The CV measures the past, not the fit
A CV is a document about what someone has done. It is not a document about who they are, what energises them, or in what environment they actually thrive. Three years at a previous employer does not predict whether someone will work well with your team. A certificate does not tell you whether they enjoy the process or merely endure it.
A hiring manager who relies only on the CV makes a decision based on the past and hopes the future will repeat it. In reality, what often repeats is exactly what went wrong before — because the same profile lands in the same misaligned environment.
Energy is the most honest control question
In the human-centred Sparkly approach there is one simple but very honest question we put to every candidate and every current employee:
“At the end of the day — are you drained, or are you full of energy?”
If a person ends the day empty, irritated and depleted, that is a clear signal: the role, the tasks or the environment is not charging them. They may be competent, they may hit KPIs — but they are burning themselves down. The long-term outcome is exit, burnout or a quiet decline.
If a person is physically tired but mentally energised, they are in the right place. This distinction is the foundation of Sparkly's core focus: realise human strengths so that work adds energy rather than taking it away.
What actually works — Environment ↔ Person Fit
Hiring accuracy does not improve by adding yet another technical test. It improves through a holistic view of how a person and an environment interact. That view comes from the Environment–Person Fit family of theories — a research line that has shown for decades that performance is born from the alignment between person and context, not from the person alone.
Sparkly combines several recognised frameworks to give a hiring manager a reasonably accurate overall picture quickly.
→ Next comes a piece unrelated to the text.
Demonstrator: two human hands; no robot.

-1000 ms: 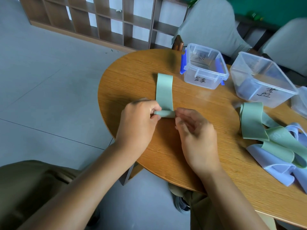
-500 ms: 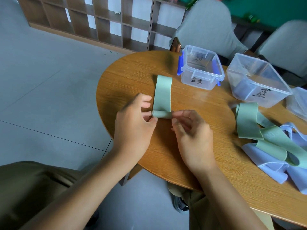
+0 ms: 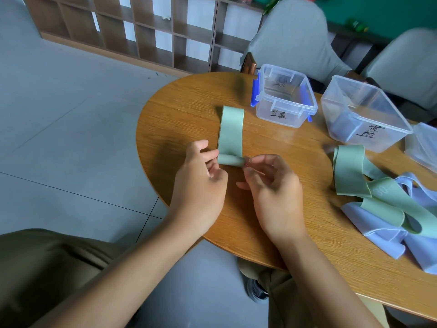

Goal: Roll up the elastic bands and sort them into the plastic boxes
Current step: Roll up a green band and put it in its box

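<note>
Both hands meet at the rolled near end of a green band [image 3: 230, 132] on the counter [image 3: 295, 221]: left hand [image 3: 201, 178] fingertips pinch it, right hand [image 3: 272, 185] touches with curled fingers. Loose bands [image 3: 390, 204] lie right. Two plastic boxes [image 3: 283, 95] behind look empty. Roll slightly thicker than before.

Table [image 3: 295, 233]: round wooden top with visible grain; its curved edge faces the grey floor
Floor [image 3: 71, 138]: grey tiles with thin dark joints; fills the left side
Shelf unit [image 3: 146, 31]: brown open cubbies along the far wall; a small pale object sits in one compartment
Chairs [image 3: 293, 41]: two with grey fabric covers; both stand behind the table's far edge
Wall [image 3: 378, 10]: green; behind the chairs
</note>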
They do not replace each other — they cover different angles.
The toolbox we use
- Urie Bronfenbrenner's ecological systems theory — examines the micro, meso and macro environments in which a person actually functions.
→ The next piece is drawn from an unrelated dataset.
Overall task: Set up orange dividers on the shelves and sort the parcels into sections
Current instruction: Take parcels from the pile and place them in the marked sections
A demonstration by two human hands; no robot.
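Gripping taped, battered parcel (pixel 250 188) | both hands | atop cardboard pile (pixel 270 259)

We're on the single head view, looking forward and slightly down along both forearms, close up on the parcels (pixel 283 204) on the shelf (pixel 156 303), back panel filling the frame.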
- The Big Five — the five-factor model that provides a reliable foundation for understanding personality.
- The 16 Personality Factors test (16PF) — a finer-grained view of working style, motivation and collaboration patterns.
- Human Design — an additional angle on natural energy usage and decision-making style.
- Additional domain-specific tests — applied deliberately when the role demands it, to push accuracy further.
Why no single test is enough
Let us be honest: no personality test, no framework and no algorithm gives 100% accuracy. Anyone who promises that is lying. Each model narrows the so-called grey area — the part of a person we still cannot see — but no model removes it entirely.
That is exactly why we do not build Sparkly on a single tool. We build on the intersection of several theories. When three independent frameworks point to the same pattern, the signal is far stronger than any single test result.
A human always stays in the process
Sparkly automates the part that is repeatable and structured: data collection, applying the frameworks, comparing patterns, generating reports. But the final round is always done by a person — an experienced HR specialist or the responsible manager.
That round is where the grey area is refined, where the beliefs that matter for the organisation are explored, and where it becomes visible whether the person's inner convictions align with those of the company. This is the place where technology steps back and human judgement leads.
What a hiring manager can do tomorrow
- Stop writing role descriptions only in CV language. Describe the energy, decision style and environment the role actually requires.
- Add the energy question to your interview: "When did you last finish a workday more energised than you started it — and what caused that?"
- Do not make a hiring decision on a single signal. Look for three independent sources pointing to the same pattern.
In closing
The CV is not evil. It is simply outdated as a sole tool. The future of hiring is not reading more CVs faster — it is understanding earlier and more precisely whether the person and the environment truly fit. That is the only way a person gains energy from their work and a company gets a result that does not fall apart six months later.